Un archivio aperto per l'intelligenza artificiale e la formazione medica

L'accessibilità e l'aderenza ai principi della scienza aperta, come la licenza Creative Commons che permette il riutilizzo dei dati citando la fonte, sono stati un obiettivo prioritario fin dall'inizio per il consorzio, come spiega il ricercatore dell'ESRF Paul Tafforeau. Questa scelta rende l'archivio non solo un affascinante strumento di divulgazione per i curiosi, ma anche un terreno di coltura ideale per lo sviluppo dell'intelligenza artificiale in campo medico. La disponibilità di dataset tridimensionali di grandi dimensioni e perfettamente validati è un requisito fondamentale per addestrare algoritmi in grado di riconoscere pattern patologici, segmentare le strutture anatomiche o assistere i clinici nella diagnosi. Per i futuri medici, poi, la possibilità di "navigare" all'interno di un organo invece di osservarne solo diagrammi bidimensionali, come sottolinea Alexandre Bellier, professore di anatomia all'ospedale universitario di Grenoble, rappresenta un cambio di paradigma nell'apprendimento, trasformando lo studio da esercizio mnemonico in scoperta interattiva e guidata.

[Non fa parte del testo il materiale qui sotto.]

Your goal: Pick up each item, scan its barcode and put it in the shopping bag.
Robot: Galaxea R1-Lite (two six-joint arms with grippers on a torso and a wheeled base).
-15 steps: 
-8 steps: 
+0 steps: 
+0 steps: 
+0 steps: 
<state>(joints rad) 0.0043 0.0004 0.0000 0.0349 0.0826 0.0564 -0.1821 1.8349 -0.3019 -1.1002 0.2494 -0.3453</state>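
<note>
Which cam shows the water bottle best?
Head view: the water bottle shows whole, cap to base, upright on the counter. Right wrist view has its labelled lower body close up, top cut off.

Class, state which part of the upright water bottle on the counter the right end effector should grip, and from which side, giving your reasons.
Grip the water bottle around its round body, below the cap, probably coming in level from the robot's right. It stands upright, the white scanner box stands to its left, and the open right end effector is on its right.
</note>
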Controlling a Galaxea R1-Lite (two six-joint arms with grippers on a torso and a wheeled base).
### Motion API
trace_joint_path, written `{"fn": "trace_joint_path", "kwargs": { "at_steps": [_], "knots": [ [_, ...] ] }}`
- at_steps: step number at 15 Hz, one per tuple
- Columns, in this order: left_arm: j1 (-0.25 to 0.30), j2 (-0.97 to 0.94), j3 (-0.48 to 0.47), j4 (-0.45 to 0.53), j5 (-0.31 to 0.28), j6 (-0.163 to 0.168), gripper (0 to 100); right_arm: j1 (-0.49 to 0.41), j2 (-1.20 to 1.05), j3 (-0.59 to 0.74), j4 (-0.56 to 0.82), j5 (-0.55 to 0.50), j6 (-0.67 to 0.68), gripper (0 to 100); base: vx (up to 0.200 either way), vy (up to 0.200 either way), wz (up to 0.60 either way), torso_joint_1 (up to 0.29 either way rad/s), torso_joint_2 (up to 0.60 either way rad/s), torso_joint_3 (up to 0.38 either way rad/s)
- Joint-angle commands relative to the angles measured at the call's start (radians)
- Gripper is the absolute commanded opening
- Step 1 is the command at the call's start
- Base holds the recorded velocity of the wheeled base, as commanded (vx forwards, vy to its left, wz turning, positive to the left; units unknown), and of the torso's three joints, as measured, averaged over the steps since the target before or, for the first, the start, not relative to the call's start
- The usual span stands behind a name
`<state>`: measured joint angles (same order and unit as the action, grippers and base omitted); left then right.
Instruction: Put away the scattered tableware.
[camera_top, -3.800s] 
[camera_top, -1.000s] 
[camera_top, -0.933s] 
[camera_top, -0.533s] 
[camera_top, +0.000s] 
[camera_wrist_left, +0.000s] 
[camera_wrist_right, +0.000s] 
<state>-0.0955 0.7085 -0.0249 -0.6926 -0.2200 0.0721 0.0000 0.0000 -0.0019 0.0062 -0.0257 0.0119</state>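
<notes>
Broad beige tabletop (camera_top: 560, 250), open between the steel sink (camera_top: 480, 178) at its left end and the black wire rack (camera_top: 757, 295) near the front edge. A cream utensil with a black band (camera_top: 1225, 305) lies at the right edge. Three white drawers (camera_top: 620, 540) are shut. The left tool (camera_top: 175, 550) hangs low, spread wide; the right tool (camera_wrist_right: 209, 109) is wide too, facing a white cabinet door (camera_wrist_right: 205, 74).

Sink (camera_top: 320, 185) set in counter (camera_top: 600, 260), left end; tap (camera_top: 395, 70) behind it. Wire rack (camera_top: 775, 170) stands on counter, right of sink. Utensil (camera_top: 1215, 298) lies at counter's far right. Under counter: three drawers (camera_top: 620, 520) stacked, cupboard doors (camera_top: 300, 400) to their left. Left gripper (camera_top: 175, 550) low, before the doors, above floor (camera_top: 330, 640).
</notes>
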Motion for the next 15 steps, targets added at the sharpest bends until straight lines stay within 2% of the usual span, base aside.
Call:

I limiti attuali e l'obiettivo di arrivare al intero

Nonostante l'entusiasmo, i ricercatori riconoscono che il lavoro è appena all'inizio. Attualmente, i dati pubblicati provengono in maggioranza da donatori di sesso maschile con un'età media piuttosto avanzata, attorno ai settantatré anni. Una distorsione statistica, spiegano dal consorzio, dovuta in parte alla maggiore incidenza di donazioni maschili durante la fase pandemica e in parte alla difficoltà di reperire organi di donatori giovani, spesso destinati ai trapianti. Nei laboratori, però, si sta già lavorando su un numero significativo di campioni femminili e su una platea anagrafica più ampia, in attesa di essere processati e pubblicati. L'ambizione futura, già dichiarata, è ancora più ardita: si punta a sviluppare la tecnica per poter visualizzare non più singoli organi, ma corpi umani completi, con una risoluzione dalle dieci alle venti volte superiore a quella attuale. Un traguardo che, se raggiunto, trasformerebbe radicalmente non solo la ricerca, ma l'intero modo di studiare e comprendere l'architettura del corpo umano.